Service Auditors Should Rethink and Reinvent AAF, ISAE and SOC Evidence Using Data Analytics

Audit quality can be enhanced through using data analytics, and bring about more meaningful and quicker results to benefit the regulator, management and auditors. Data analytics is a practical approach to manage the way data flows through information systems.

Consider for instance how AAF, ISAE and SOC internal controls reporting would benefit from an analysis of unusual or repeating items for a large volume of transactions for payroll, master trust contributions or biogas weighbridge inputs. Consider too from getting this evidence what better controls for prevention, detection, management reporting and governance reporting could be built-in to capture 100% of transaction activity over a set period.

Data analytics (DA) is the process of examining data sets to draw conclusions about the information they contain and best applied using purpose-built software. It enables the service auditor to not only manipulate a complete data set of 100% of transactions in a population but also display the results graphically quickly and simply for the benefit of management, board and trustee directors. It can also be set to manage and monitor the information regularly desired by regulators.

An extract from the ICAEW 2016 publication ‘Data analytics for external auditors’ states some of the commonly performed data analytics routines:

  • Comparing the last time an item was brought with the last time it was sold, for cost/NRV purposes.
  • Inventory ageing and how many days inventory is in stock by item.
  • Receivables and payables ageing and the reduction in overdue debt over time by customer.
  • Analyses of revenue trends split by product or region.
  • Analyses of gross margins and sales, highlighting items with negative margins.
  • Matches of orders to cash and purchases to payments.
  • ‘Can do did do testing’ of user codes to test whether segregation of duties is appropriate, and whether any inappropriate combination of users have been involved in processing transactions.
  • Three-way matches between purchases/sales, goods received/dispatched documentation and invoices.

Service auditors using data analytics would be following in the footsteps of large systems developed companies like Oracle, SAP and Microsoft. The audit and AAF, ISAE and SOC assurance based approaches for risk analysis and controls testing, sampling and materiality need not exclude DA.

Although a challenger, data analytics should enhance rather than replace audit and assurance.

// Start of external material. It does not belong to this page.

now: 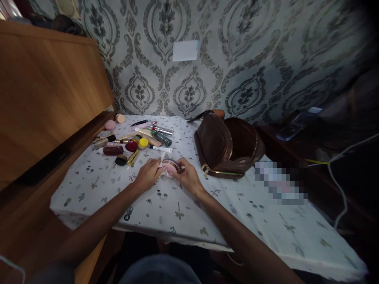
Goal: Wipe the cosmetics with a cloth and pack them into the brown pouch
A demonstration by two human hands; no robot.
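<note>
and here, right at the middle of the tabletop (pixel 106 185), is the round compact (pixel 170 167), pinkish and clasped between two hands! the left hand (pixel 147 173) curls in from one side, pinching a white tissue (pixel 164 176) against the rim; the right hand (pixel 189 177) grips the opposite edge, thumb low, fingers higher. why both? likely because a smooth disc turns easily, so one side steadies while the other presses. whether the lid is up, i cannot tell; the fingers hide too much.

both forearms reach in from the near edge, and the compact sits low, close to the cloth, which probably spares the wrists and makes any slip a short one.

over on the left, what a crowd of cosmetics! the brown bottle (pixel 113 150) lies on its side, as does the gold tube (pixel 133 157), with the yellow-topped jar (pixel 143 143) just beside the red pot (pixel 131 145). they look loosely spread so each can be seen, while the cloth in front of the hands gives elbow room. the pink sponge (pixel 109 125) rests farther back, near the wooden panel (pixel 53 71).

and to the right, the brown bag (pixel 213 138) slumps, mouth gaping, its soft walls seemingly propping it up, within easy reach of the right hand.
</note>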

It gives the opportunities to introduce external data and non-financial elements into the AAF, ISAE and SOC controls reporting framework. However, there may need to be a reworking of what is acceptable evidence to meet the demands of international audit and assurance standards.

To move forward we need to prioritise two things:

  1. engagement of management, board and trustee directors and the regulator in the discussion of what would be their top ten areas for data analytics reporting, an
  2. crack the operational issues of how to obtain good quality raw data we need to perform DA.